— TASK DIRECTIONS —
Pictures must not appear in the copy. Set down exactly the line with "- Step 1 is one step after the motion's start" and each line after it through the end of the data below.

— EXERCISE DATA —
▼

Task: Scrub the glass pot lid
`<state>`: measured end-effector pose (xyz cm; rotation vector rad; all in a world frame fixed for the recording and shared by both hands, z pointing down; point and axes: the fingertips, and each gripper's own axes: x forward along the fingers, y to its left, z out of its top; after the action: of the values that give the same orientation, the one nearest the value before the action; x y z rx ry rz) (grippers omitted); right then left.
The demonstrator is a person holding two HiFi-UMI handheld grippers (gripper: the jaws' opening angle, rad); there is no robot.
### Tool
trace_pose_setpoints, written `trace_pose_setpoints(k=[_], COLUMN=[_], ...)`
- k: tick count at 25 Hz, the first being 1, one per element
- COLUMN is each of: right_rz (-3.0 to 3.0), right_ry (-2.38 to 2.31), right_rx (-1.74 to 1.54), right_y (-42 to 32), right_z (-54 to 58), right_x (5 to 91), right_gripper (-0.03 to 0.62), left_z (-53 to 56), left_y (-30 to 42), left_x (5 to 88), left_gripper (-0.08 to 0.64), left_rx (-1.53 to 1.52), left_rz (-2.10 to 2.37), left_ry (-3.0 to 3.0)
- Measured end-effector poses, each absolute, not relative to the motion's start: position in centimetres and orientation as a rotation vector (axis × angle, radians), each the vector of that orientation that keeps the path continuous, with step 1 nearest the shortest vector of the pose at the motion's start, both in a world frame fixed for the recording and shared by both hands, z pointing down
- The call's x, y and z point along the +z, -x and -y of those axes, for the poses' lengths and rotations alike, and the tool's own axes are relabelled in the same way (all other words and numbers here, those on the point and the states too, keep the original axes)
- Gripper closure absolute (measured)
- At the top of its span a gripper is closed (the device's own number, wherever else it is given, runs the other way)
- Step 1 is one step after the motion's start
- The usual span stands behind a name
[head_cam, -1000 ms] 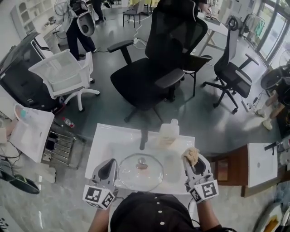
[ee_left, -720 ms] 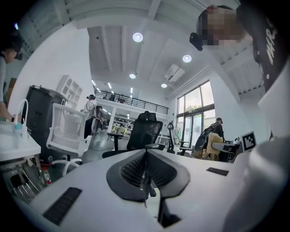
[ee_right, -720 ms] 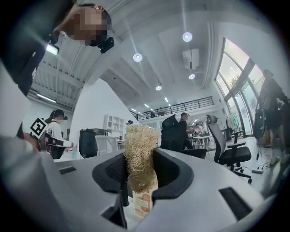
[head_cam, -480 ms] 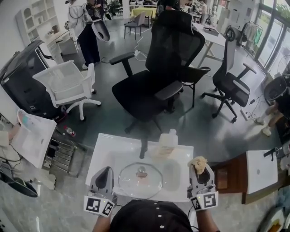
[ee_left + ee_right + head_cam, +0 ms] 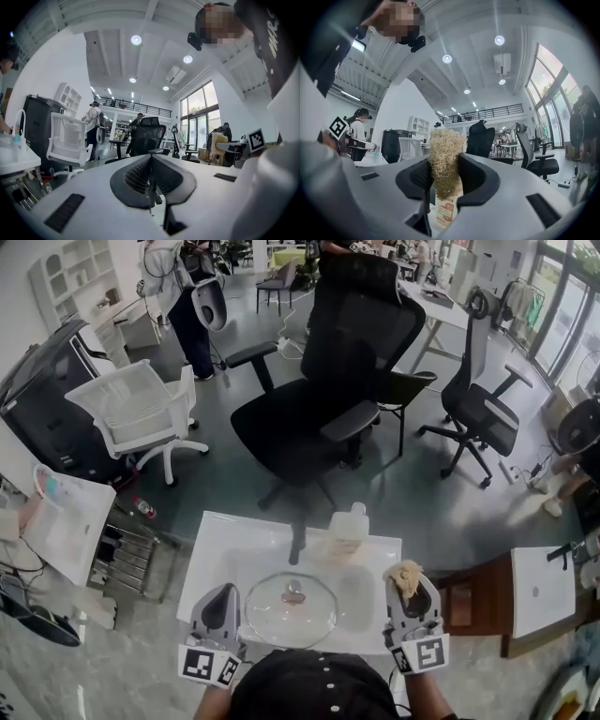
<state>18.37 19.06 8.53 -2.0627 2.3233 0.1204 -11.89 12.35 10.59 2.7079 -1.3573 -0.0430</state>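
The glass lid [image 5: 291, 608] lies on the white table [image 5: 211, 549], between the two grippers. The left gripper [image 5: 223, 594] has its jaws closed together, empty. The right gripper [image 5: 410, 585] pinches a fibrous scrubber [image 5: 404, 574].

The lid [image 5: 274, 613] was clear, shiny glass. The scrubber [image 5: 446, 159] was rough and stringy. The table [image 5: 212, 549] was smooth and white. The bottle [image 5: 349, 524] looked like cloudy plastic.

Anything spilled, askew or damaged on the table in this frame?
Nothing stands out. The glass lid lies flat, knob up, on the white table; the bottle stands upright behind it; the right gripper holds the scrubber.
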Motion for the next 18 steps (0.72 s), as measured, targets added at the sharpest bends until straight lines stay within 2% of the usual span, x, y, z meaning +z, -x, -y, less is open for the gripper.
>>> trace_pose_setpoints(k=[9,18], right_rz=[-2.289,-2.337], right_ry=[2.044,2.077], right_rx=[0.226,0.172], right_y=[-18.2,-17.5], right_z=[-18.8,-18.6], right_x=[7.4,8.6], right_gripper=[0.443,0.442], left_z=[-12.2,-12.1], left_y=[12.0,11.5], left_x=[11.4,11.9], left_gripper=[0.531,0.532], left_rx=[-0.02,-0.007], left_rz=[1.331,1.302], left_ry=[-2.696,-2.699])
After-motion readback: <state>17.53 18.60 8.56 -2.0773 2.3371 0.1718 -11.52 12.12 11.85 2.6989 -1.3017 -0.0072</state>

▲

— ANSWER SPACE —
- Step 1 is one step after the motion's start
- The usual span stands behind a name
[head_cam, -1000 ms] 
[ee_left, -720 ms] 
[ee_right, -720 ms] 
[head_cam, -480 ms] 
[ee_left + ee_right + head_cam, +0 ms] 
<state>18.37 19.06 8.53 -2.0627 2.3233 0.1204 -11.89 12.35 10.59 2.7079 -1.3573 -0.0430</state>
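The glass lid [image 5: 291, 608] lies on the white table [image 5: 211, 549], between the two grippers. The left gripper [image 5: 223, 594] has its jaws closed together, empty. The right gripper [image 5: 410, 585] pinches a fibrous scrubber [image 5: 404, 574].

The lid [image 5: 274, 613] was clear, shiny glass. The scrubber [image 5: 446, 159] was rough and stringy. The table [image 5: 212, 549] was smooth and white. The bottle [image 5: 349, 524] looked like cloudy plastic.

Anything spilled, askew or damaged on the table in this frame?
Nothing stands out. The glass lid lies flat, knob up, on the white table; the bottle stands upright behind it; the right gripper holds the scrubber.
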Motion for the next 18 steps (0.72 s), as measured, targets added at the sharpest bends until straight lines stay within 2% of the usual span, x, y, z meaning +z, -x, -y, less is open for the gripper.
>>> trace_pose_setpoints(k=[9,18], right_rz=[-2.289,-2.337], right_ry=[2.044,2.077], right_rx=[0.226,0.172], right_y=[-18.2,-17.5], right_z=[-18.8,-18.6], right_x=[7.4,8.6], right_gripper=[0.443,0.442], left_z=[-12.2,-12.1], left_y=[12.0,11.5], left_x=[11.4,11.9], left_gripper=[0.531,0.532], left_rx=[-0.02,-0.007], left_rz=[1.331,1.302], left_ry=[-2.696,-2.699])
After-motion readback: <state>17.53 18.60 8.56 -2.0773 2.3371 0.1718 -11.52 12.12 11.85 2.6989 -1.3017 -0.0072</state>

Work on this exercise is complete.